Gaming visionaries

Sacramento startup builds digital games for the visually impaired

PHOTO BY RICHARD RAMOS

Seeing a void in mobile gaming accessibility, a Sacramento company has unveiled an app paving the way for a seamless experience between sighted and visually impaired individuals. Plenty of mobile apps are designed to make life easier for the blind in terms of navigation, reading books and other basic life functions. When it comes to mobile gaming, however, that’s an area that hasn’t fully utilized digital technology. Independent gaming studio AppA11y was founded in 2016 by three lifelong friends—Nick Barbato, Lee Hobbs and Mitch Dobbins. In 2017, the team took a step toward filling the void in accessible mobile gaming with the introduction of Huboodle—a free gaming app that uses Apple’s VoiceOver screen-reader to allow chat functionality. There are currently eight games available in seven languages that allow users, both sighted and visually impaired, to compete on a level playing field. Their goal is to link people all over the world, regardless of disabilities, through fun and exciting mobile gaming experiences. Two of the three founders were available for a Q&A to show SN&R readers a glimpse into their world.

Can you elaborate on how the visually impaired are able to operate these games?

Barbato: iOS is the leader in accessibility. If you go to your settings on your iPhone and turn on VoiceOver accessibility, once that’s activated, through coding, you can tie it into a bunch of different things. We’ve kind of dug deep on what’s possible with VoiceOver. So, with the crossword game, we have blind people that can play that really fast.

Hobbs: Basically, whatever is touched, the phone says.

Barbato: It’ll speak to them; it’ll read them hints; it’ll kind of guide them along as they go. It does a lot of stuff in the background that a sighted person will never see.

Hobbs: We’ve taken that a little bit further and given them hand gestures so they can do different shortcuts on the screen. They can do three-finger swipes up or down and it will spell a word for them, it will tell them the remaining words, and give them the timer.

You posed a question on AppleVis.com (an online community for blind and low-vision users of Apple products) last year trying to gather game ideas.

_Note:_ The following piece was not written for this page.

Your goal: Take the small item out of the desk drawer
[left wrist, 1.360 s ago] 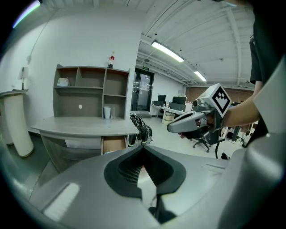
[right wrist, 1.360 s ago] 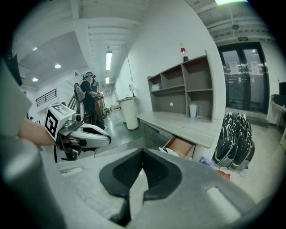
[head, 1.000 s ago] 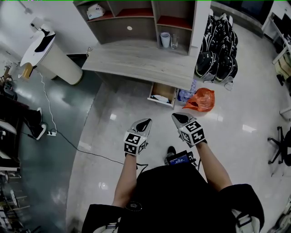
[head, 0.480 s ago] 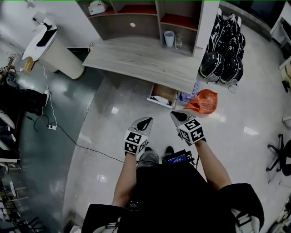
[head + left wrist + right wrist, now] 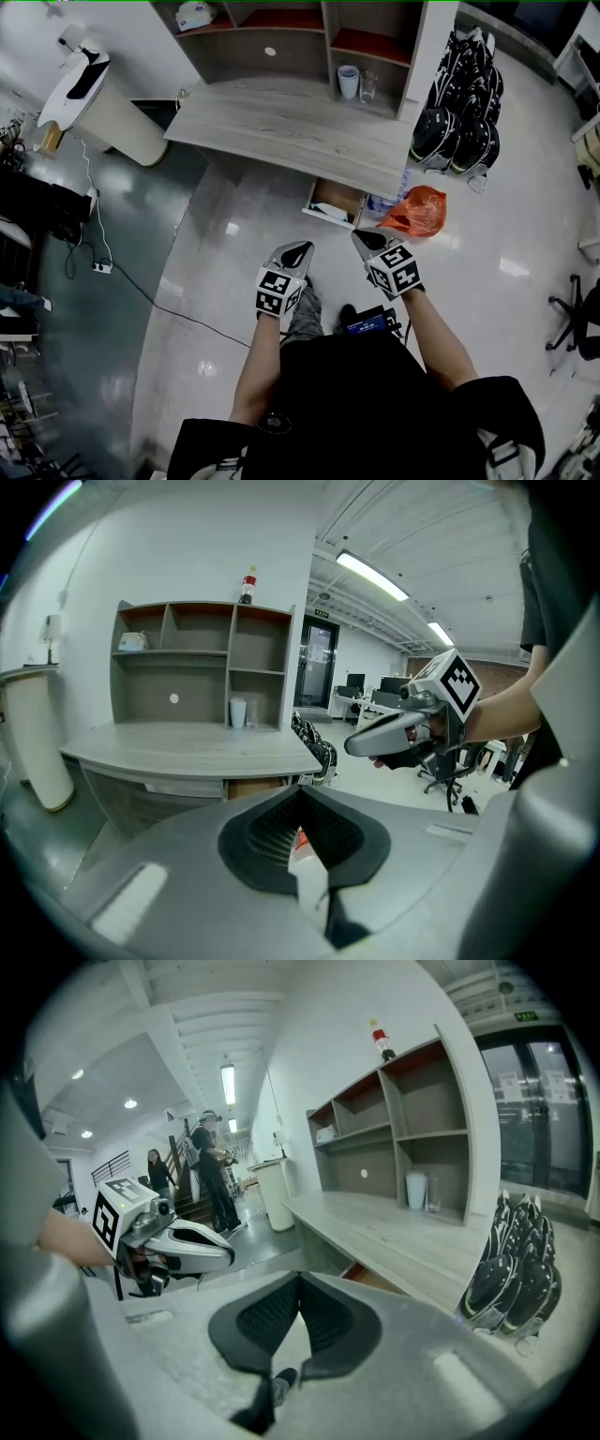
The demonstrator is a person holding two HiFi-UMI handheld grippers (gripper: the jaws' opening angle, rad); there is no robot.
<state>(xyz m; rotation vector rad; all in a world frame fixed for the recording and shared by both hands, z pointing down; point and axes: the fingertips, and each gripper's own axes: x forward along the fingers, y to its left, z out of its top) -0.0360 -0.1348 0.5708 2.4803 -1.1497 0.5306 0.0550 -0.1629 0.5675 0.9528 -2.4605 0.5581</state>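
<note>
So the open wooden desk drawer [image 5: 337, 194] sits well ahead, nearer my grey right gripper [image 5: 362, 240]; it and the grey left gripper [image 5: 298, 249] are both closed, empty.

The left gripper [image 5: 307, 247] and right gripper [image 5: 357, 236] are silver-grey with black pads, each bearing a cube [image 5: 277, 292] of black-and-white square markers. Desk [image 5: 291, 131]: pale grey wood grain. Drawer [image 5: 339, 193]: warm brown inside. Bag [image 5: 412, 209]: bright orange. Floor [image 5: 225, 281]: glossy cream, dark grey-green further left
</note>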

Is that where you get most of your ideas?

Hobbs: Partially. We found that what we like isn’t necessarily what our users like, so we just try to get things out in front of them as much as possible and get their feedback on what we’re going to do next. That’s probably our best place of getting it. They’re a pretty active visually impaired user group.

Are there any new games/features in development that we can expect from Huboodle in the future?

Barbato: Probably in the next release there will be two more games. We’re going to do everything within Huboodle. We’re shooting for one game a month.

One of the various games within Huboodle has made it’s way over to Android. Can we expect a full Android transition any time soon?

Barbato: When we get the resources we can expand over to Android as well. We released one of the games over at Android. We’re in the process of merging them and getting them into one big app over at Android, and that’s got to be at least six months out. And maybe bring it to AppleTV, because AppleTV will carry the accessibility settings over.

What are the goals for Huboodle in 2018?

Barbato: By the end of the year, we’d like 15-plus games. We want to make it like the Facebook for the visually impaired—something that they have to go to once a day. We want to be integrated in their communication and just provide them with what I think is missing in their community right now.

Hobbs: When the visually impaired think of gaming, we want to be on the top of their list.

Providing this service and bringing these opportunities to people who are visually impaired, what does it all mean to you?

Hobbs: It’s rewarding. We get a lot of positive feedback, so it makes you feel like you’re heading in the right direction. Our hope is that anybody who’s not disabled or visually impaired, they have no idea what our app can do, it kind of levels the playing field.

Barbato: It’s awesome, honestly. We’ve been in software for 25 years, and usually anybody who has anything to say, it’s always negative, right? “Why can’t it do this?” and “Why can’t it do that?” We get emails daily now and it’s never anything negative. We’ve had people who have met and got married through the game, through the chat. The blind community out there and how this accessibility stuff is really changing their lives—just to be part of it and watch it grow and have them reach out to you daily and just like what you do—it makes what we do seem like it’s worthwhile. It might just seem like games, but it’s really something these people are doing daily. It’s cool.